* [PATCH v1] perf trace: Speed up startup time by bypassing the creation of kernel maps
@ 2025-04-05 3:12 Howard Chu
2025-04-06 22:54 ` Krzysztof Łopatowski
2025-04-17 8:21 ` Aditya Bodkhe
0 siblings, 2 replies; 3+ messages in thread
From: Howard Chu @ 2025-04-05 3:12 UTC (permalink / raw)
To: peterz
Cc: mingo, acme, namhyung, mark.rutland, alexander.shishkin, jolsa,
irogers, adrian.hunter, kan.liang, james.clark, howardchu95,
charlie, mpetlan, vmolnaro, linux, mhiramat, leo.yan, dima,
linux-perf-users, linux-kernel, krzysztof.m.lopatowski
If perf trace isn't run with '--call-graph' and '--kernel-syscall-graph'
options, e.g.
sudo ./perf trace --call-graph fp --kernel-syscall-graph -a
there is no need for creating kernel maps.
before:
perf $ time sudo ./perf trace -- sleep 1
? ( ): sleep/3462908 ... [continued]: execve()) = 0
...
1001.459 ( ): sleep/3463166 exit_group() = ?
real 0m2.834s
user 0m0.011s
sys 0m0.012s
after:
perf $ time sudo ./perf trace -- sleep 1
? ( ): sleep/3459948 ... [continued]: execve()) = 0
...
1001.471 ( ): 3459948 exit_group() = ?
real 0m1.810s
user 0m0.008s
sys 0m0.015s
I also want to express my gratitude to Krzysztof Łopatowski—his
profiling of the perf trace [1] inspired this patch. I'm not sure why
the discussion stalled, and I apologize for not being able to answer his
questions. Since his findings significantly improve the startup time of
perf trace, I don't want to take credit for that. So Krzysztof, please
let me know if you'd like a Suggested-by: or anything else.

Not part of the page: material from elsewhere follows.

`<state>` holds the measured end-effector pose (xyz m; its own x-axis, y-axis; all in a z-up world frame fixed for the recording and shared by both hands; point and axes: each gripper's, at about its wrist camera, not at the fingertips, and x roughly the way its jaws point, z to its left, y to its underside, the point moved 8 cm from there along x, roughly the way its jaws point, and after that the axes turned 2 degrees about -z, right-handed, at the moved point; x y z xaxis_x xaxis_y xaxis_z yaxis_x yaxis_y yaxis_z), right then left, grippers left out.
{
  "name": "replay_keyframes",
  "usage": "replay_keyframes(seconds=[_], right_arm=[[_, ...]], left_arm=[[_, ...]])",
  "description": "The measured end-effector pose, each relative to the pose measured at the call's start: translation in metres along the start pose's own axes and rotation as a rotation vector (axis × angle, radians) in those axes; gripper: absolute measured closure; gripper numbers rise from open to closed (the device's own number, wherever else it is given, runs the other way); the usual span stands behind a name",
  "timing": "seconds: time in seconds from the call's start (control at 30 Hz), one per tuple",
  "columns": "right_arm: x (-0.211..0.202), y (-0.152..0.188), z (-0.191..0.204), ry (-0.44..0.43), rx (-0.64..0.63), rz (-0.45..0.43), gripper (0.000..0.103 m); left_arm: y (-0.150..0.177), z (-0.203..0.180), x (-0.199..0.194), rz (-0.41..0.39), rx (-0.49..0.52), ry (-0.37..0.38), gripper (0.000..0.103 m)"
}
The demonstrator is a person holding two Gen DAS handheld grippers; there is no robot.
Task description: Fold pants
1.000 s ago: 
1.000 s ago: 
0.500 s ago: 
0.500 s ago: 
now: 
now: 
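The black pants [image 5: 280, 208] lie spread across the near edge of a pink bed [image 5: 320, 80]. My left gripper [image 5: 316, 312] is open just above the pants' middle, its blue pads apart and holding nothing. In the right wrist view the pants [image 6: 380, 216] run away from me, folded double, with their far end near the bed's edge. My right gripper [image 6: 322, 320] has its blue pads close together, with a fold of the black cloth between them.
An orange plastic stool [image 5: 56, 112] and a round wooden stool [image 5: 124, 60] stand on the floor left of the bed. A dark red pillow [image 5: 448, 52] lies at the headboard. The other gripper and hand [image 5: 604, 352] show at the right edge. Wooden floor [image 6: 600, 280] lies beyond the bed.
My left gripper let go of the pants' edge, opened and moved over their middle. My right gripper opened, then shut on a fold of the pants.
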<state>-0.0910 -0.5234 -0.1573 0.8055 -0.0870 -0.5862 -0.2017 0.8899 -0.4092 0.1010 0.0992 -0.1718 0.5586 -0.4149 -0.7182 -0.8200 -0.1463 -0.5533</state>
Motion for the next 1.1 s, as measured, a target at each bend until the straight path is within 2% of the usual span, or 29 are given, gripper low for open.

[1]: https://lore.kernel.org/linux-perf-users/CAOQCU67EsHyw_FsqGbRuityahZTSAtWzffU=hLUJ7K=aZ=1hhA@mail.gmail.com/
Signed-off-by: Howard Chu <howardchu95@gmail.com>
Cc: "Krzysztof Łopatowski" <krzysztof.m.lopatowski@gmail.com>
---
tools/perf/builtin-buildid-list.c | 2 +-
tools/perf/builtin-trace.c | 2 +-
tools/perf/tests/code-reading.c | 2 +-
tools/perf/tests/dlfilter-test.c | 2 +-
tools/perf/tests/dwarf-unwind.c | 2 +-
tools/perf/tests/mmap-thread-lookup.c | 2 +-
tools/perf/tests/symbols.c | 2 +-
tools/perf/util/machine.c | 6 +++---
tools/perf/util/machine.h | 2 +-
tools/perf/util/probe-event.c | 2 +-
10 files changed, 12 insertions(+), 12 deletions(-)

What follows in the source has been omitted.